The Basque region of Spain is, well, different. For over 350 years, the locals have celebrated Antzar Eguna, also known as Goose Day, where young Spanish men attempt to decapitate a goose that is left hanging from a rope – don’t worry, the goose is already dead. It all goes down in the middle of the town’s harbour so thing usually get a bit wet. If the person falls into the harbor without the decapitated head, it’s considered a fail and another attempt is made. This ecclesiastical festival (celebrated during the Feast of St. Antolin) was celebrated all over Spain before it was decided that it’s simply too weird.
Other than a vertically-challenged tower, Pisa is also home to an interestingly weird game called Il Gioco del Ponte (Game of the Bridge). Six teams of 20 men, each of which represent six of the historical sections of the city, “battle” each other by playing a large game of tug of war – basically they push a giant wooden cart from one side of the Ponte di Mezzo bridge to the other, while the opposing team tries the same. The game harkens back to the days when men fought bloody battles over possession of the bridge.

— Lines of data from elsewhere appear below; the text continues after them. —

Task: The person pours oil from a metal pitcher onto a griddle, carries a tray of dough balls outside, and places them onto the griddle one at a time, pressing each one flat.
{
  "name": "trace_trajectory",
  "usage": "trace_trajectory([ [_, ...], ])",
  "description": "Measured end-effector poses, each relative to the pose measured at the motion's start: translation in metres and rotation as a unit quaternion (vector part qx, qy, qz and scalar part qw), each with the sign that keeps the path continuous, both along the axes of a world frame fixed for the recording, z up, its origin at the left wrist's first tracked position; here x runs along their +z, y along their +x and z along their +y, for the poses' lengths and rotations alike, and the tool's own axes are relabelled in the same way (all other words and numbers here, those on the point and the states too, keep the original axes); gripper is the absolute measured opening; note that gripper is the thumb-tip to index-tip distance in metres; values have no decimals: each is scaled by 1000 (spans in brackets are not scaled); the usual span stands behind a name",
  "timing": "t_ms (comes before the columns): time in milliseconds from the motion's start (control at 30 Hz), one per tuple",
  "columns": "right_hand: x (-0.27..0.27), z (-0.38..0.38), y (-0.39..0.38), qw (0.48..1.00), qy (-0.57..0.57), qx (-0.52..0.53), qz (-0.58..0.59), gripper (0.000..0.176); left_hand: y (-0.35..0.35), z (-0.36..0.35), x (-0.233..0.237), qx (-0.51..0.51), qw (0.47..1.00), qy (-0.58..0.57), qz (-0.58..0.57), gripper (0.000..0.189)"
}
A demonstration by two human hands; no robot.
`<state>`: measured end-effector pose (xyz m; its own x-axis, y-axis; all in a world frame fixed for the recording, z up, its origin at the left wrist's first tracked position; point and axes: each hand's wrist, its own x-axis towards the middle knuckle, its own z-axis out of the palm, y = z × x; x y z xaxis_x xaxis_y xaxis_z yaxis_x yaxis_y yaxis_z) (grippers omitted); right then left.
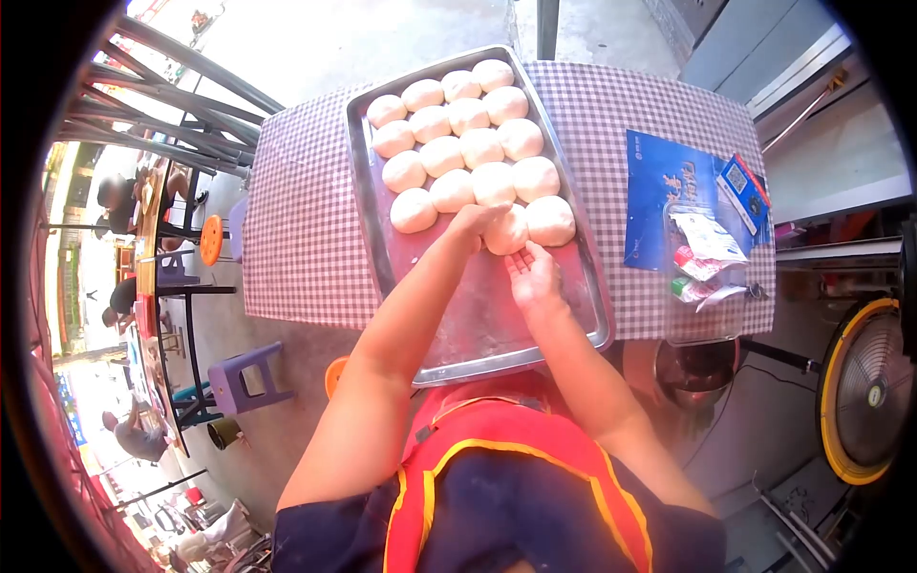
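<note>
A round white dough ball (pixel 505 232) sits between my two hands in the front row on the metal tray (pixel 473 364). My left hand (pixel 472 225) curves around its upper left side, with some fingers hidden behind it. From the lower right, the fingers of my right hand (pixel 534 276) press against its near edge. Just right of it rests another dough ball (pixel 551 221). Behind them, several more dough balls (pixel 441 156) fill the far part of the tray in rows, and the near part shows bare, dusty metal.
A checkered tablecloth (pixel 296 205) covers the table under the tray. On the right lie a blue sheet (pixel 650 205), a QR-code card (pixel 743 194) and a clear plastic container (pixel 705 310) with packets. A fan (pixel 869 392) stands at far right, a purple stool (pixel 250 378) at left.
</note>
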<state>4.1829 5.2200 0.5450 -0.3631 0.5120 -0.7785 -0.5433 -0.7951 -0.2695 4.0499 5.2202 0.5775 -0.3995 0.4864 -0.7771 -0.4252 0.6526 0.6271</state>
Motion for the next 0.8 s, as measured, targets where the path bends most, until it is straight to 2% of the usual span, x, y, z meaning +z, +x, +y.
trace_trajectory([
  [67, -1, 4, 0, 999, -31, -7, 16, 26, 1, -3, -6, -52, 995, 57, 66, 46],
  [167, -3, 4, 0, 999, -32, 4, 0, 25, 3, -10, -37, -121, 966, 78, 213, 54],
  [267, -6, 0, -3, 999, 15, 28, -21, 26, 12, -18, -38, -48, 968, 165, 184, 54],
  [367, -8, -2, -5, 1000, 17, 14, -11, 28, 14, -8, 14, -15, 994, 32, 102, 35],
  [400, -4, -2, -3, 1000, 17, 12, -8, 30, 9, -6, 19, -4, 1000, 11, 28, 36],
  [467, 2, -1, -2, 1000, 18, 10, -1, 33, 8, -4, 30, -13, 1000, 0, -12, 37],
  [567, 2, 1, 1, 1000, 20, 12, 12, 39, 16, -13, 5, 12, 996, 86, 16, 34],
  [667, -1, -1, 9, 996, 39, 35, 69, 50, 37, -34, -14, -75, 937, 172, 296, 33],
  [700, 1, -1, 15, 990, 37, 58, 124, 52, 55, -44, 11, -120, 909, 129, 378, 34],
  [767, 14, -7, 29, 967, 34, 103, 231, 55, 85, -70, 39, -199, 805, 166, 534, 34],
  [800, 30, -10, 37, 967, 24, 113, 228, 61, 99, -85, 47, -237, 740, 183, 602, 34],
])
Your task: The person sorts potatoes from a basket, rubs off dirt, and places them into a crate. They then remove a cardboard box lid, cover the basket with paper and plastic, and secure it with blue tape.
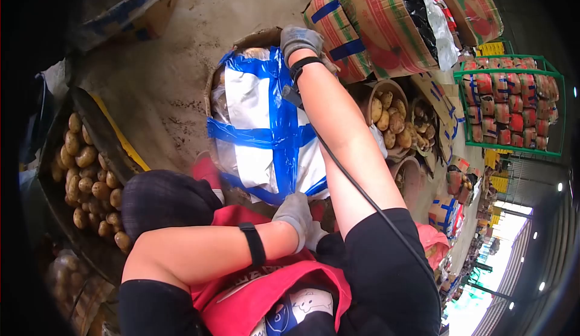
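Note:
A carton (248,149) stands on the floor in front of me, its open top covered by white sheet and clear plastic with crossing strips of blue tape (283,137). My right hand (301,39), in a grey glove, is closed over the carton's far rim near the corner. Close to my body, my left hand (293,216), gloved too, is closed at the near edge of the carton, its fingertips against the taped cover. Part of the left fingers is hidden. A black cable (356,182) runs along my right arm.
Potatoes fill a dark-sided bin (90,182) on the left. Round containers of potatoes (389,115) stand at the right, below printed cartons (380,22). Another blue-taped carton (136,13) sits at upper left. Farther right, a green rack (513,103) holds stacked bundles.

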Motion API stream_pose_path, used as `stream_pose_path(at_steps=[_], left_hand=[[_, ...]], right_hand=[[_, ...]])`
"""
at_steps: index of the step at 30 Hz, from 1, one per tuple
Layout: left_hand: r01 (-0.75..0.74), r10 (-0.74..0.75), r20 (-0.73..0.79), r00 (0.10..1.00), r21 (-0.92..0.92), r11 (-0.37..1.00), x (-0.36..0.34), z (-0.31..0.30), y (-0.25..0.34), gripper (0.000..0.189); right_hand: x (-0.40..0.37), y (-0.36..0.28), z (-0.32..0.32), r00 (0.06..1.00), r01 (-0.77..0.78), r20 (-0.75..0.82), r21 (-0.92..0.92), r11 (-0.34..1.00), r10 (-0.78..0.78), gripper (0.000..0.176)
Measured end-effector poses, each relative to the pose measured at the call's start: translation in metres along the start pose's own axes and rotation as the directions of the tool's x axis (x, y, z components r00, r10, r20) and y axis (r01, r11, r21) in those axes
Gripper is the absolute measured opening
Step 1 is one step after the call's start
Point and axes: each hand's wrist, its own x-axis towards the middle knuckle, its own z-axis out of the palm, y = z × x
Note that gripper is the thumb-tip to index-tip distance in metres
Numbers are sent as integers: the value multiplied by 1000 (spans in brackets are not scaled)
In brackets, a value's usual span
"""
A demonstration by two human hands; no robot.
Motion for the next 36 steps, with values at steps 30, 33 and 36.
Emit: stream_pose_path(at_steps=[30,33,36], left_hand=[[-447,424,210,881,664,600,1,11,2,23],[-497,564,138,814,668,555,1,16,-12,25],[-389,517,14,856,676,626,1,18,-15,31]], right_hand=[[-68,-76,-4,873,481,6,-162,861,-487,29],[-82,-52,-8,906,421,-67,45,906,-418,36],[-121,6,-16,910,383,-253,216,898,-327,40]])
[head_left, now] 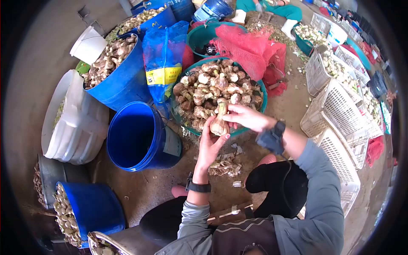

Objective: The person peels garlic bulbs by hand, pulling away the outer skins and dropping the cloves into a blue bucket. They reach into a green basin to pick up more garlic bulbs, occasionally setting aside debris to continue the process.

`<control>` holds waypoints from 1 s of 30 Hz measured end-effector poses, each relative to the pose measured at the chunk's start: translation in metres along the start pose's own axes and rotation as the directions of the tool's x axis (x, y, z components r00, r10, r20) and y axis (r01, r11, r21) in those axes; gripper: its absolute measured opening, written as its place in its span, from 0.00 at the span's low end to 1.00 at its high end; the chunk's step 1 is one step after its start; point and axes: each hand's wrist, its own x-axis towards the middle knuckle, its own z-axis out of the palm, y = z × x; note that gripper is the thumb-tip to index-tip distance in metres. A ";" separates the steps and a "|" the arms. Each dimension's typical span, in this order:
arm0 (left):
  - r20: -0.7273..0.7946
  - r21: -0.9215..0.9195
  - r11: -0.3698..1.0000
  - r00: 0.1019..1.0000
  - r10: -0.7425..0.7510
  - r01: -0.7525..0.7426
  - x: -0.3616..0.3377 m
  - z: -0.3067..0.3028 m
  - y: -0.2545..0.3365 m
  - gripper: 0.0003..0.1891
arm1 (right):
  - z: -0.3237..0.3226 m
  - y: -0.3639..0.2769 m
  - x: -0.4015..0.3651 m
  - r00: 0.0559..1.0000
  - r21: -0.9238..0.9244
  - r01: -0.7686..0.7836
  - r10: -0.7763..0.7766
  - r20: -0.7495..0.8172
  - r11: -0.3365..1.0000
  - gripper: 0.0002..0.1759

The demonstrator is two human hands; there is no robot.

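Observation:
My left hand (pixel 209 146) holds a brownish bulb (pixel 219 127) from below and its left side, fingers wrapped round it. My right hand (pixel 246 117) reaches in from the right, its fingers against the same bulb near its pale stem (pixel 222 106). The bulb is upright, stem pointing away from me, at the near edge of a green basin (pixel 264 100). Many similar brown and cream bulbs (pixel 204 78) are heaped in that basin. Whether my right hand also holds a tool cannot be made out.
A blue bucket (pixel 165 144) stands left of the basin. Blue barrels (pixel 127 85) of bulbs and a white container (pixel 80 127) are farther left. Red netting (pixel 250 46) lies behind. White crates (pixel 340 110) line the right. Peelings (pixel 225 166) lie before me. A person in green trousers (pixel 289 12) sits beyond.

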 end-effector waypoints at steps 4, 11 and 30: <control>-0.100 0.684 0.723 0.969 0.224 -0.097 -0.026 0.010 0.018 0.34 | 0.047 -0.005 -0.029 0.980 0.066 -0.076 0.087 -0.176 0.995 0.14; -0.008 0.906 0.398 0.935 0.354 -0.143 -0.063 0.035 0.041 0.35 | 0.085 0.022 -0.048 0.855 -0.158 0.174 -0.229 -0.465 0.972 0.10; -0.002 -0.314 0.840 0.885 -0.466 0.442 -0.067 0.027 0.042 0.30 | 0.102 0.042 -0.068 0.870 0.285 0.249 -0.084 -0.486 0.926 0.14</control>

For eight days beginning May 21, revellers in Northern Greece and Southern Bulgaria celebrate the feat of Saint Constantine and Saint Helena (known as Anastenaria) by walking, dancing and stomping on hot coals. Many revellers claim not to feel the flames. At some point during the festival, a sacred bull is sacrificed and every village family is given meat and sandals from the hide. The ritual dates back to the Middle Ages when residents of the local area were unharmed after rescuing several icons from a church fire.